Notice at the right a list of pattern categories. The Wiki contains at the moment more than 1350 pattern pages. Each page gives a description of the pattern and an option to watch the development of the pattern, by launching the so-called Lifeviewer at the right side of each page. I have linked the patterns described above to the corresponding Wiki page.

There is a yearly competition for the Pattern of the Year . Here are a few winners :

- David Hilbert (2019) , 122 cells an oscillator with period 23
- Sir Robin (2018) , 282 cells, a spaceship moving in an oblique direction
- Lobster (2011), 83 cells, another spaceship, diagonally moving

Not always use the creators fancy names. Here is the p416 60P5H2V0 gun (left image) It has 26342 cells and fires gliders from four directions which collide in such a way that every 416 generations a 60P5H2V0 spaceship (right image) is produced. The center image shows a just completed spaceship, while gliders are already approaching to form a new one. Fascinating. When you click on the image, you can watch a YouTube video of the process.

You can play with the Lifeviewer , by clicking the image below. You start with a blank grid, where you can draw any pattern you like. The Lifeviewer is versatile and powerful, it may take some time to get to know all the options, just give it a try!

Let me finish this post with a few general remarks.

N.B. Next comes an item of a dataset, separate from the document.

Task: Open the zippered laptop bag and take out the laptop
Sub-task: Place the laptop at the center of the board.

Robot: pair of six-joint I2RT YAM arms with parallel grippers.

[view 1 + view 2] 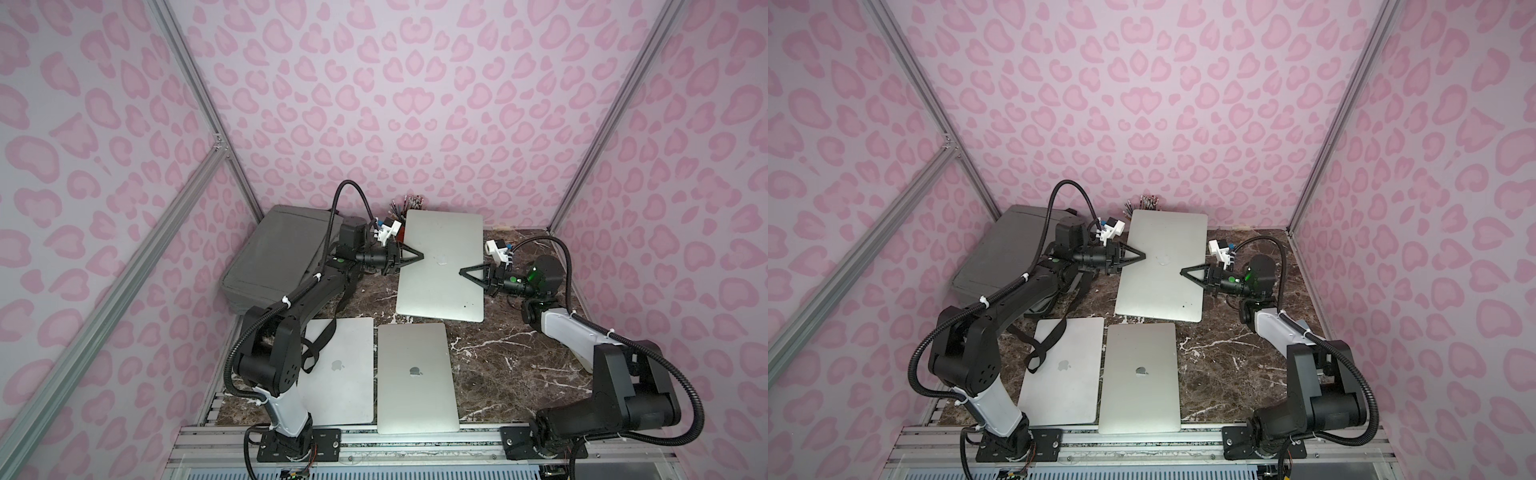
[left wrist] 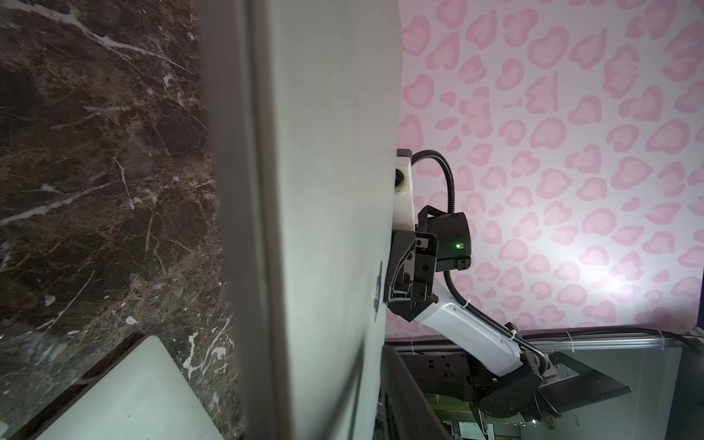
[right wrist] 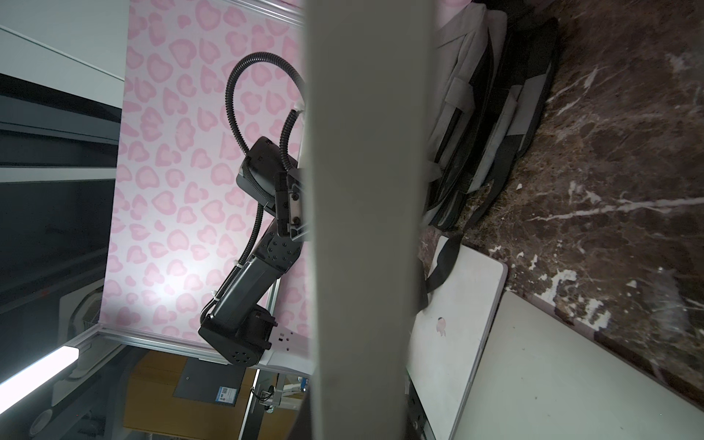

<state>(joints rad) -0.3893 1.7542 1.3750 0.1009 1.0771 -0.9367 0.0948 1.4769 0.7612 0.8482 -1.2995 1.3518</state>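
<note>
Pinching the laptop [image 1: 440, 282] by its right edge, the right claw [image 1: 462, 272] grips it — the left claw [image 1: 420, 254] straddles the opposite edge, grip unclear.

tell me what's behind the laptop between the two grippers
Pens poke up behind the laptop. What they stand in, and anything else back there, is covered.

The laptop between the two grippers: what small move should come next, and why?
Probably lower it slowly onto the marble table below. The laptop is already outside the grey bag, seems raised, and has the left gripper and right gripper at its opposite edges, so setting it down would likely finish.
</note>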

- The Game of Life is deterministic but unpredictable. Simple rules lead to complex behavior. All my life that has been a topic of great interest to me.
- When I got my first desktop computer, in the eighties, I wrote my own Game of Life program, in Pascal and partly in Assembler. I took part in a competition. No prize but a honourable mention that my program was very fast. Nowadays a lot of software exists, powerful and of course much faster. Golly is the most popular one, you can download it here.
- The Game of Life is much more than a collection of beautiful patterns. It has been shown by Conway himself that the Game of Life is a Universal Turing Machine, it can perform any calculation that a computer can do. The Pi-calculator calculates the decimal digits of π , the Primer uses the Sieve of Eratosthenes to determine the prime numbers. AND and OR gates can be constructed, etc.
- The Game of life is an example of what is called a Cellular Automaton.